Schwere Vorwürfe gegen Springreiterin: PETA erstattet Anzeige wegen Tierquälerei
Im Reitsport erschüttern erneut schwere Vorwürfe der Tierquälerei die Szene. Die Tierschutzorganisation PETA hat Strafanzeige gegen die österreichische Springreiterin Alessandra Reich (29) erstattet. Die Organisation wirft der EM-Bronzemedaillengewinnerin von 2023 vor, ihr Pferd bei mehreren Turnieren wiederholt und heftig mit der Gerte geschlagen zu haben.
Videoaufnahmen als Beweismittel
Nach Angaben von PETA sollen Videoaufnahmen die Vorwürfe belegen. Die Aufnahmen stammen laut der Organisation von der bekannten Turnierserie „Sunshine Tour“ in Spanien im Januar und Februar dieses Jahres sowie von einem Wettbewerb im September 2025 bei München. Die Szenen zeigen angeblich, wie Reich ihr Pferd auf die Flanke schlägt.
Für den Vorfall in Deutschland hat PETA bereits am 9. März Anzeige bei der Staatsanwaltschaft München II erstattet. Allerdings können die deutschen Behörden nur die Vorfälle im Inland verfolgen. Für mögliche Vergehen in Spanien ist die deutsche Justiz nicht zuständig, was die rechtliche Aufarbeitung erschwert.
Weitere Maßnahmen und Forderungen
Zusätzlich zur Strafanzeige hat PETA das Kreisveterinäramt Unterallgäu eingeschaltet. Hintergrund ist, dass Reich ein Pferdegestüt im bayerischen Buxheim betreibt. Die Tierschutzorganisation fordert ein mögliches Tierhalte- und Betreuungsverbot für die Springreiterin.
Auch die zuständigen Verbände wurden informiert. Sowohl die deutsche FN (Fédération Equestre Nationale) als auch der Weltverband FEI (Fédération Équestre Internationale) wollen den Fall nun prüfen. Diese Prüfungen könnten für Reich sportrechtliche Konsequenzen haben.

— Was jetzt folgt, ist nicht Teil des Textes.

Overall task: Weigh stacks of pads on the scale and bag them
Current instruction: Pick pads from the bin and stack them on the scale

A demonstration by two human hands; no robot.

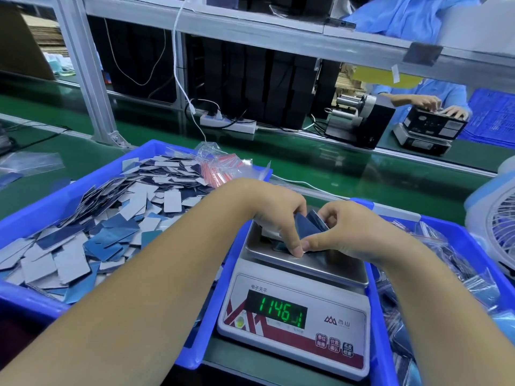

Kritische Fragen und historischer Kontext
PETA-Experte Peter Höffken stellt eine brisante Frage in den Raum: „Wenn Alessandra Reich ein Pferd wiederholt mitten auf Turnierplätzen mit der Peitsche bestraft, was wird sie dann erst tun, wenn niemand zuschaut?“ Er fordert die zuständigen Behörden und Verbände auf, Reichs Trainingsmethoden umfassend zu untersuchen.
Höffken betont: „Leider ist ein solcher Umgang mit Pferden kein Einzelfall beim Springreiten.“ Der Fall erinnert an den Skandal um die dreimalige Goldmedaillengewinnerin Charlotte Dujardin im Jahr 2024 vor den Olympischen Spielen. Damals war ein Video aufgetaucht, das zeigte, wie sie ihr Pferd innerhalb einer Minute 24-mal mit einer Peitsche schlug, was zu ihrer Sperrung führte.
Mögliche Konsequenzen und Branchenreaktion
Der aktuelle Fall sorgt für erhebliche Unruhe im Reitsport. Für Alessandra Reich könnten die Vorwürfe weitreichende Konsequenzen haben – sowohl strafrechtlich als auch für ihre sportliche Karriere. Die Prüfungen durch die Verbände FEI und FN werden mit Spannung erwartet.
Die Diskussion um tierschutzkonforme Trainingsmethoden im Reitsport gewinnt durch diesen Vorfall erneut an Dringlichkeit. Branchenexperten befürchten, dass solche Vorfälle das Image des gesamten Sports nachhaltig schädigen könnten.